EXERCISE:
Transcription of the full listing is required, character for character.

STORED DATA:
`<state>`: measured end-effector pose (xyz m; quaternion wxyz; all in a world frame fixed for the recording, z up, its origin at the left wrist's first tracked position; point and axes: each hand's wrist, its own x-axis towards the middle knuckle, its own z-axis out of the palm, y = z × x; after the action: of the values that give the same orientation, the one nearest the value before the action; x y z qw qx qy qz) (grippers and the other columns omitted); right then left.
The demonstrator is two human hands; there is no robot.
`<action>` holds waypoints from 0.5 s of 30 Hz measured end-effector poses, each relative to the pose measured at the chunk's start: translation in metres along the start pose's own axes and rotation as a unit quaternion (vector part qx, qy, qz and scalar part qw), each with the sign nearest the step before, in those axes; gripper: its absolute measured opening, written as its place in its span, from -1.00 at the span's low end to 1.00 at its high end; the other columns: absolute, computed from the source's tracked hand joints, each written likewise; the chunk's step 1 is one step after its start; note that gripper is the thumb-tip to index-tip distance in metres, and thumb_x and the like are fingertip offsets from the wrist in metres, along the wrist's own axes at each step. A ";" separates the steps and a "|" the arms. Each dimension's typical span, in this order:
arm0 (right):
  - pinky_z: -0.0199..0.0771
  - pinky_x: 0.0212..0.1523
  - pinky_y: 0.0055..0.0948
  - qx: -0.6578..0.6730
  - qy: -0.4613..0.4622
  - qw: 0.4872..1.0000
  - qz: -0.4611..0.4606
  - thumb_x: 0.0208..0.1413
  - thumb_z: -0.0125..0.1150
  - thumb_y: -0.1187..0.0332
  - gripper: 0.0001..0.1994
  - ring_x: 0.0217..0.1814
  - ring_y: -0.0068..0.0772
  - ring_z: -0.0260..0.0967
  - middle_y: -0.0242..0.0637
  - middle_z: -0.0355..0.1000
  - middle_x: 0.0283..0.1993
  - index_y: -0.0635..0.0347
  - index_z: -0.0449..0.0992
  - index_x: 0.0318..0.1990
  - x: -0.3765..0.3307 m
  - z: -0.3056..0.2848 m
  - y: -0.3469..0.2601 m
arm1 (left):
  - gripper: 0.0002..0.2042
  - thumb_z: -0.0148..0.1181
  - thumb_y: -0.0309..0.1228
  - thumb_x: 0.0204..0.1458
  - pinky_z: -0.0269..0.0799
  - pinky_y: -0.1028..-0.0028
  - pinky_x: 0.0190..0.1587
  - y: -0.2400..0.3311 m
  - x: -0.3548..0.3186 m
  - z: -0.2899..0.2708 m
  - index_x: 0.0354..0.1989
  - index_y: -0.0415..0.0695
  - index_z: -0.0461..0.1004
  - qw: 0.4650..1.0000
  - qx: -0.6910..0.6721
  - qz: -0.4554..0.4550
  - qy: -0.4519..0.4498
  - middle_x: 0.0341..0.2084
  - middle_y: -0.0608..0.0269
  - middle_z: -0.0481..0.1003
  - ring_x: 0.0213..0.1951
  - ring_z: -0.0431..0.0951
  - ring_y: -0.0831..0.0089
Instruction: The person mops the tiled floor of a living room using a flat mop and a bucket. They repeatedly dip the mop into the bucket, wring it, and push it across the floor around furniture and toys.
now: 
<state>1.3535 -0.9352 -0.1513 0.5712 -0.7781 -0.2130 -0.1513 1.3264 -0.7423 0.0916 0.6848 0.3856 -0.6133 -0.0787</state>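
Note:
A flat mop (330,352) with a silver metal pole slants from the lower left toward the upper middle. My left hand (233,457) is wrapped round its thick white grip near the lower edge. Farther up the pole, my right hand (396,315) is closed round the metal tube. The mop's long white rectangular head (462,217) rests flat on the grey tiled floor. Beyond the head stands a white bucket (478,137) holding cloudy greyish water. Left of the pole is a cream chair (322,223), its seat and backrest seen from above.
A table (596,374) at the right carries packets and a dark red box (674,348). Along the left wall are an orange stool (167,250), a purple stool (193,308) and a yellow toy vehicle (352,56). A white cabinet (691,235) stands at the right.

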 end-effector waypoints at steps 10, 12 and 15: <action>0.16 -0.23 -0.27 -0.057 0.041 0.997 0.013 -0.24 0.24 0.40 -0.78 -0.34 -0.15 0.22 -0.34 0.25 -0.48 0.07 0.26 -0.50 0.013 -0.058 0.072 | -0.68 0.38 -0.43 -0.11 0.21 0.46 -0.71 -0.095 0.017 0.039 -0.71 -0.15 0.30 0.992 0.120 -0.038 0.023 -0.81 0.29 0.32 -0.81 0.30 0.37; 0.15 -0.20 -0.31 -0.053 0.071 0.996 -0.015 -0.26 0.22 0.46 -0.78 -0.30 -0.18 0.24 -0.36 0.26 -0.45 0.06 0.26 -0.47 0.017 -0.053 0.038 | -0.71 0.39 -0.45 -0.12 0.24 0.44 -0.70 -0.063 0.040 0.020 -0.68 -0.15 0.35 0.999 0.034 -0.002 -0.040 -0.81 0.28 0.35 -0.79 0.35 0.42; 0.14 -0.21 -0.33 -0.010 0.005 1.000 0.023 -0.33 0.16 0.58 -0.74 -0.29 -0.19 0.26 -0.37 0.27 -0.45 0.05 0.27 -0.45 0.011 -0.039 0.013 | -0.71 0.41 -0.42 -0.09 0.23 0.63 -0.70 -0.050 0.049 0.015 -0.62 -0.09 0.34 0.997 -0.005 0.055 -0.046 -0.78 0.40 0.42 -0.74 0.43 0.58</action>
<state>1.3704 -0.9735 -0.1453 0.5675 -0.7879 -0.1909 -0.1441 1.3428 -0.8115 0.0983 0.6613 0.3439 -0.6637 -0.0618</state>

EXERCISE RESPONSE:
`<state>`: measured end-effector pose (xyz m; quaternion wxyz; all in a world frame fixed for the recording, z up, its origin at the left wrist's first tracked position; point and axes: each hand's wrist, its own x-axis towards the middle knuckle, its own z-axis out of the palm, y = z × x; after the action: of the values that give the same orientation, the one nearest the value before the action; x y z qw qx qy qz) (grippers and the other columns omitted); right then left.
The demonstrator is two human hands; there is no robot.
`<action>` holds waypoints from 0.5 s of 30 Hz measured end-effector poses, each relative to the pose measured at the chunk's start: translation in metres along the start pose's own axes and rotation as a unit quaternion (vector part qx, qy, qz and scalar part qw), each with the sign nearest the step before, in those axes; gripper: its absolute measured opening, written as its place in its span, from -1.00 at the span's low end to 1.00 at its high end; the other columns: absolute, computed from the source's tracked hand joints, each written likewise; the chunk's step 1 is one step after its start; note that gripper is the thumb-tip to index-tip distance in metres, and thumb_x and the like are fingertip offsets from the wrist in metres, along the wrist's own axes at each step. A ";" separates the steps and a "|" the arms. Each dimension's typical span, in this order:
arm0 (right):
  - pinky_z: -0.0199..0.0771
  - pinky_x: 0.0212..0.1523
  - pinky_y: 0.0055..0.0948
  - qx: -0.6578..0.6730
  - qy: -0.4613..0.4622
  - qw: 0.4872..1.0000
  - qz: -0.4611..0.4606
  - thumb_x: 0.0208..0.1413
  - thumb_z: -0.0125..0.1150
  - thumb_y: -0.1187..0.0332
  - gripper: 0.0001..0.1994
  - ring_x: 0.0217..0.1814
  - ring_y: -0.0068..0.0772
  - ring_z: -0.0260..0.0967
  - middle_y: -0.0242..0.0637
  - middle_z: -0.0355..0.1000
  - middle_x: 0.0283..0.1993
  - index_y: -0.0635..0.0347
  - index_z: -0.0449..0.0992
  - index_x: 0.0318..0.1990
  - x: -0.3765..0.3307 m
  - z: -0.3056..0.2848 m
  - y: -0.3469..0.2601 m
arm1 (left):
  - gripper: 0.0002..0.2042
  - thumb_z: -0.0148..0.1181
  - thumb_y: -0.0309..0.1228
  - thumb_x: 0.0204..0.1458
  - pinky_z: -0.0269..0.0799
  - pinky_y: -0.1028..-0.0028
  - pinky_x: 0.0190..0.1587
  - y: -0.2400..0.3311 m
  - x: -0.3548..0.3186 m
  - z: -0.2899..0.2708 m
  - index_x: 0.0354..0.1989
  - index_y: -0.0415..0.0695
  - index_z: -0.0461..0.1004
  - qw: 0.4650..1.0000
  - qx: -0.6910..0.6721
  - qz: -0.4554..0.4550
  - qy: -0.4519..0.4498
  - middle_x: 0.0341..0.2084
  - middle_y: -0.0608..0.0269
  - middle_z: -0.0481..0.1003
  - ring_x: 0.0213..0.1951
  - ring_z: -0.0431..0.0951
  - ring_y: -0.0831..0.0089
Instruction: The person mops the tiled floor of a living room using a flat mop and a bucket. They repeatedly dip the mop into the bucket, wring it, and push it across the floor around furniture and toys.
now: 
<state>1.3535 -0.9352 -0.1513 0.5712 -0.7781 -0.2130 -0.1513 1.3264 -0.7423 0.0916 0.6848 0.3856 -0.6133 -0.0787</state>
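Note:
A flat mop (330,352) with a silver metal pole slants from the lower left toward the upper middle. My left hand (233,457) is wrapped round its thick white grip near the lower edge. Farther up the pole, my right hand (396,315) is closed round the metal tube. The mop's long white rectangular head (462,217) rests flat on the grey tiled floor. Beyond the head stands a white bucket (478,137) holding cloudy greyish water. Left of the pole is a cream chair (322,223), its seat and backrest seen from above.
A table (596,374) at the right carries packets and a dark red box (674,348). Along the left wall are an orange stool (167,250), a purple stool (193,308) and a yellow toy vehicle (352,56). A white cabinet (691,235) stands at the right.
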
 end-effector waypoints at steps 10, 12 and 15: <action>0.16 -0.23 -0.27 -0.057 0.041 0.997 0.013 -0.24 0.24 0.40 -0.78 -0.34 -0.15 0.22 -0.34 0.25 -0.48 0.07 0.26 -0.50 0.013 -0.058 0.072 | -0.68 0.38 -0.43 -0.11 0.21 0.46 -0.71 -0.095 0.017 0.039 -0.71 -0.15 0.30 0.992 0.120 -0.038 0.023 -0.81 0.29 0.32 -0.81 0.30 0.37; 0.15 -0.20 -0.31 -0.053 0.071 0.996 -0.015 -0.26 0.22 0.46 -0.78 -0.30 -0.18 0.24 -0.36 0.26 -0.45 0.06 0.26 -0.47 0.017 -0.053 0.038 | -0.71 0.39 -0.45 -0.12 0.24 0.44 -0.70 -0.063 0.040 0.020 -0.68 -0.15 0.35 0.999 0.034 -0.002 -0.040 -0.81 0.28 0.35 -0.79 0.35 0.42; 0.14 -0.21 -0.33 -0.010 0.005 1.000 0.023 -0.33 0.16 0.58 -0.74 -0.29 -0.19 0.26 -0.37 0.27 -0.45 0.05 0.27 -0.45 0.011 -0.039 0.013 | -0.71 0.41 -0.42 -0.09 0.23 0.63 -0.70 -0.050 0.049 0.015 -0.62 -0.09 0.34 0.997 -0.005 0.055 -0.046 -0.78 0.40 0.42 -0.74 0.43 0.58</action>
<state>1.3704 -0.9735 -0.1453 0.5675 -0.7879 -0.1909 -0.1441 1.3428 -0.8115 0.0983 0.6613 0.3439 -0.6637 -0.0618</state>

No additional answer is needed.